Alasdair Lindsay experienced Fiorio Cup for a second year running, and its throwback feel left him with plenty of thoughts
Photography by Fiorio Cup & Toyota
Words by Alasdair Lindsay, Head of Digital Strategy
I have a confession to make: rallying and I have not been getting along well lately.
This year was my first Rally Finland. It was the rally I’d been waiting for all my life.
I had seen Petter Solberg’s Ouninpohja onboard a thousand times before. Traversing that hallowed road on recce gave an entirely new perspective – it’s narrower than you realize from television.
The nostalgia comes at you quick. The yellow house jump is only a couple of kilometers in – which, naturally, the DirtFish crew pulled up at.
There it stood in front of my eyes, finally. The house directly in front, the jump to the right.
I felt nothing.
Something was gravely wrong, clearly. Imagine a child religiously following the Selecão, Brazil’s national football team, then finally making the journey to its iconic Maracana stadium and feeling indifferent. It makes no sense. Ouninpohja is our Mecca. A pilgrimage.
This says nothing about Rally Finland. You can see at every turn rally fever gripping the entire nation. But, I suspect, it does say something about being involved in the top level of rallying right now.
Kalle Rovanperä was back to his best in Finland. A year ago, he was also at his best – but with the stakes lower than finally clinching that long-awaited home win. The car was a Toyota GR Yaris Rally2, not its bigger brother. The stage was Masseria Camarda. He was competing in the Fiorio Cup.

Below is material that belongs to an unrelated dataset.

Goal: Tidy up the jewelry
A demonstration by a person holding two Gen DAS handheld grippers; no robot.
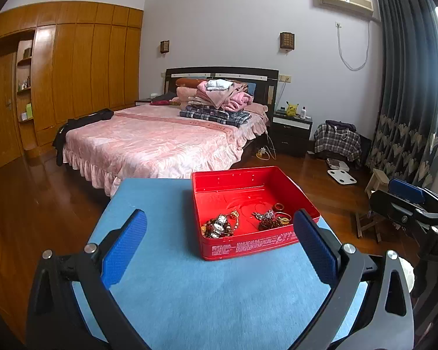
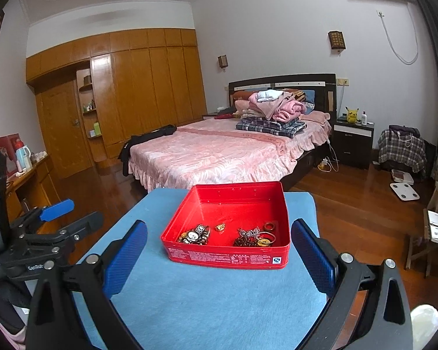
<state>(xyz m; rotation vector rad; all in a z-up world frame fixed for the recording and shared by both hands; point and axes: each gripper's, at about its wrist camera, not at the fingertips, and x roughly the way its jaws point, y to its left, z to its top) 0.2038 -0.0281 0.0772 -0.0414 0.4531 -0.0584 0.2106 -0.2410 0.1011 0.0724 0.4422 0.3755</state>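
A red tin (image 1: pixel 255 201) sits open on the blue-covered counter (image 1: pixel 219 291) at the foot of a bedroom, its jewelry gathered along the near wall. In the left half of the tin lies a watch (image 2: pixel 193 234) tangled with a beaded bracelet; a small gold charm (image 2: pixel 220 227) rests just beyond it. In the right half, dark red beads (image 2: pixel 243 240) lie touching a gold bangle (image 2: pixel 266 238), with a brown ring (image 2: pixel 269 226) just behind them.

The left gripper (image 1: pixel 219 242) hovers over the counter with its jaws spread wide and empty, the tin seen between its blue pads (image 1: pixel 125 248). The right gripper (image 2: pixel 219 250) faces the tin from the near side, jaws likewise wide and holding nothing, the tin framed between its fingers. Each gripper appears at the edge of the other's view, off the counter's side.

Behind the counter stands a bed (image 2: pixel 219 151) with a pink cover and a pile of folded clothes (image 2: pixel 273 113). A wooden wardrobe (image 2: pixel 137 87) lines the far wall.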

This year there was no Rovanperä – but there were plenty of other WRC regulars past and present at Casa Fiorio. François Delecour, Jan Solans, Pierre-Louis Loubet et al got to sample rallying at a different pace for the first time. But someone who knows it well – and Rovanperä – is Harri Toivonen, younger brother to the late Henri.
“Last year Kalle did this rally with his mother, who couldn’t read the pacenotes at all,” Toivonen explained. “So they just drove without any notes!
“But he was so relaxed all the time and saying: this is so fun, this is so nice. Now you look at the young drivers here: they did the recce and when I was going to talk to them, I couldn’t find them. They were in the corner watching videos.”
Looking at a screen is the last thing I’d want to be doing at Masseria Camarda. As a rally headquarters and service park it is – in my admittedly somewhat limited experience of rallying around the world – unique.
In the center stands Casa Fiorio itself, where former Lancia big boss Cesare Fiorio still resides. To the right stands the ‘breakfast room’ with full Ferrari F1 car bodywork – once fitted to Nigel Mansell’s chassis, now mounted to the wall – along with countless pieces of Lancia memorabilia. To the left is the swimming pool; the poolside bar is always busy on rally day. No matter which turn you take, you complete the circle to the back yard – Parco Assistenza.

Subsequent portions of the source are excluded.